1. Field of the Invention
The present invention generally relates to data processing systems. More specifically, the invention relates to providing an optimal system configuration after replacing one or more defective devices in the system.
2. Description of the Related Art
Data processing system generally include one or more processors, one or more levels of cache, and a plurality of memory and Input/Output (IO) devices connected over one or more buses. An external bus interface such as a memory or IO controller may be used to transfer the data processed by the system between the devices.
Data processing systems, such as the one described above, may often experience hardware failures that may affect the availability of the system. To enhance the availability of such systems, several advanced features such as deallocation of failing devices may be incorporated in the system.
Deallocation provides a mechanism for marking system components as unavailable and preventing them from being configured into the system during the system boot process. Deallocation of devices may also occur if an unrecoverable error occurs during run time or if the device exceeds a certain threshold of recoverable errors during run time.
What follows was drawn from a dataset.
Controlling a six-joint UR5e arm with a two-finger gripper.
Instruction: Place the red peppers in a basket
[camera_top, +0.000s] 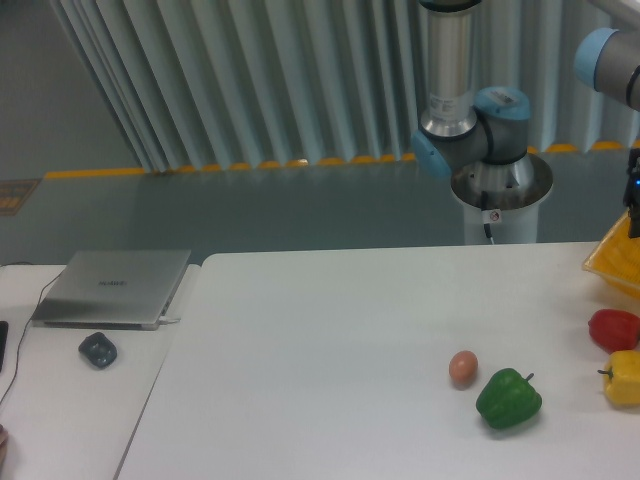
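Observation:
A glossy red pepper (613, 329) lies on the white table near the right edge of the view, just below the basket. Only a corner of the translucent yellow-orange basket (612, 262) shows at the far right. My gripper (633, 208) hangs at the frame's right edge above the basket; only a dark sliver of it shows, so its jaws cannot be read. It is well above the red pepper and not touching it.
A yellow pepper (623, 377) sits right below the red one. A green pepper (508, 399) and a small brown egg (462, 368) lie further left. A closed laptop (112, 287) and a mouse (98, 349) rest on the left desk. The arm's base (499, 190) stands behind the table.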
One problem with this approach is that sometimes the data processing system may contain complicated interconnections between hardware devices which make it difficult to identify a particular device as the device causing the hardware failure. Therefore, a list of potential failure causing devices may be identified. The devices identified as potential failure causing devices may be excluded during the next system configuration.
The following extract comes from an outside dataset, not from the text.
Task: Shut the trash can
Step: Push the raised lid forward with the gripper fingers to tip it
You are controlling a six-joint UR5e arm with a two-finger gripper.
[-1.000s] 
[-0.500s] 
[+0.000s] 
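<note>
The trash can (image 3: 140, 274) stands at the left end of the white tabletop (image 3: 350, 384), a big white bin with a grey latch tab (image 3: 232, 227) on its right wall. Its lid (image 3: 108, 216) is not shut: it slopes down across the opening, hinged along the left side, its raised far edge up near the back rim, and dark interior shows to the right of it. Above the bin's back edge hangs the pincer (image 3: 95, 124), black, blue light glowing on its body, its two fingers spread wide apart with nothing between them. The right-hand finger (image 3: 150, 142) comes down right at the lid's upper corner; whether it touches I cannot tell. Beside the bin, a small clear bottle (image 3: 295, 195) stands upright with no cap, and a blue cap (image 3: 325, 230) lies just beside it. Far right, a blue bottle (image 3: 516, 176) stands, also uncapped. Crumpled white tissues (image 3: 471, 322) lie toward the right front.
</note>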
Because a specific device cannot be identified as the failure causing device, all or most of the devices in the list may be replaced. Under this scheme, a large number of devices may be replaced even though the devices in the list do not cause failures.
Yet another problem with this approach is that while replaced devices may be included in the system at the next system configuration, devices associated with the replaced failing device may still be excluded from the system even though corrective measures have already been taken. Such devices must be manually cleared for inclusion in the system.
Therefore, what is needed are methods and systems for reducing the number of devices replaced in the system and for eliminating the manual intervention required to clear devices in the list that were not replaced.
The present invention generally provides methods and systems for optimizing system configuration after replacing one or more defective devices in the system.
One embodiment of the invention provides a method for configuring a system. The method generally includes determining whether a device within the system has been replaced, wherein the replaced device is associated with a previous failure in the system and identified as unavailable for configuration into the system, and in response to determining that a device is replaced, determining whether one or more other devices are associated with the device, wherein the one or more other devices are associated with the failure and identified as unavailable for configuration into the system. The method further includes identifying the one or more other devices as available for configuration into the system.
Another embodiment of the invention provides computer readable storage medium containing a program for configuring a system. The program, when executed, performs operations generally comprising determining whether a device within the system has been replaced, wherein the replaced device is associated with a previous failure in the system and identified as unavailable for configuration into the system, and in response to determining that a device is replaced, determining whether one or more other devices are associated with the device, wherein the one or more other devices are associated with the failure and identified as unavailable for configuration into the system. The operations further include identifying the one or more other devices as available for configuration into the system.
Yet another embodiment of the invention provides a system comprising one or more processors and memory comprising a system configuration program. The system configuration program, when executed by the one or more processors is generally configured to determine whether a device within the system has been replaced, wherein the replaced device is associated with a previous failure in the system and identified as unavailable for configuration into the system, and in response to determining that a device is replaced, determine whether one or more other devices are associated with the device, wherein the one or more other devices are associated with the failure and identified as unavailable for configuration into the system. The system configuration program is further configured to identify the one or more other devices as available for configuration into the system.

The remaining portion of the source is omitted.